For clarity, it is noted that the cache tiers described herein may be implemented as different cache layers. The cache tiers (e.g., cache layers) are stored in the memory (e.g., DRAM, SCM). The cache tiers (e.g., cache layers) are not stored on another data storage device such as hard disk and/or SSD. The hard disk and/or SSD, which are part of the hierarchical storage system, serve as tiered data storage devices that store data storage tiers, and do not store the cache tiers (e.g., cache layers). As such, it is clarified that the data storage tiers (e.g., stored by the hierarchical storage system, such as hard disk and/or SSD) are different than the cache tiers stored in the memory (e.g., DRAM, SCM). It is noted that the data storage tiers are persistent. Data is stored in only one data storage tier (e.g., the higher tier, or the lower tier). In contrast, the cache is volatile, and data stored in the cache is also stored on a data storage tier. At 104, one or more cache entries are selected for eviction from the cache according to the eviction score. For example, the eviction score may be on a scale of 0-1, or -0-10, or 0-100 (or other scales). Cache entries with relatively higher values are selected for eviction over cache entries with relatively lower values. It is noted that depending on how the eviction score is computed, the reverse case be implemented, where cache entries with relatively lower values are selected for eviction over cache entries with relatively higher values.

The eviction score may indicate likelihood of being selected for eviction.

The number of cache entries selected for eviction, and/or the total size of data included in the cache entries selected for eviction, may be set and/or selected and/or controlled by another process.

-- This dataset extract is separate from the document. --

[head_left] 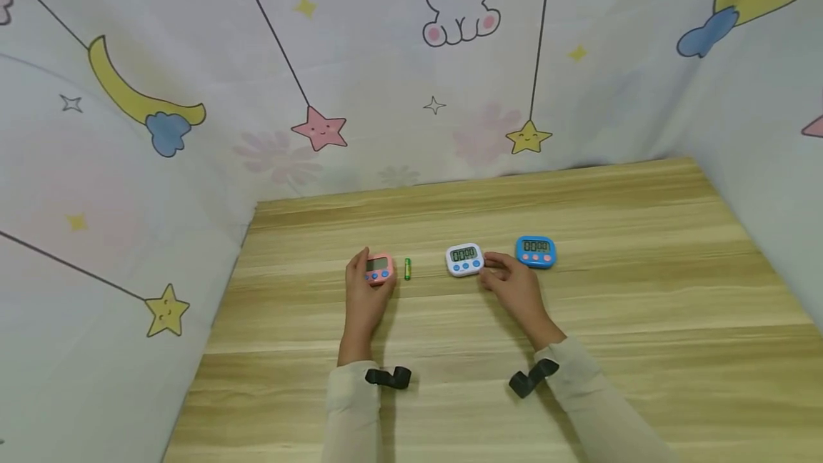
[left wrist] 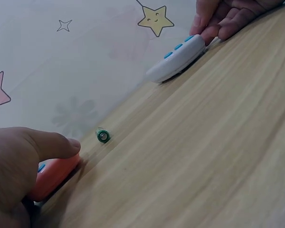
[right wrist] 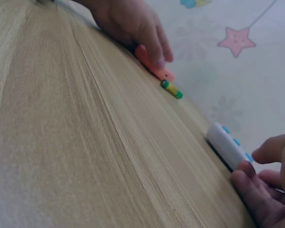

In an exemplary, not necessarily limiting, implementation, a first (e.g., higher) tier data storage device that is higher than a second (e.g., lower) tier data storage device has a lower latency delay for reading data stored thereon. A first cache entry stored on the first tier data stored device is assigned the eviction score indicating higher likelihood to be selected for eviction over a second cache entry stored on the second tier data storage device. The second cache entry stored on the second tier data storage device is assigned the eviction score indicating lower likelihood to be selected for eviction over the first cache entry. Selecting the first cache entry stored on the first tier data storage device increases overall performance of the cache and/or of the hierarchical storage system, by lowering the latency penalty for re-reading the first cache entry back into the cache upon a cache miss, in comparison to a higher latency penalty that would be incurred for re-reading the second cache entry back into the cache from the slower second tier data storage device. Since the second tier data storage device is the slowest tier in an example implementation of the hierarchical storage system, a cache read miss that requires fetching data from the second tier data storage device incurs a higher delay penalty. Cache entries which have corresponding data stored on the second tier data storage device are cached with higher priority in the cache, indicating lower likelihood of eviction.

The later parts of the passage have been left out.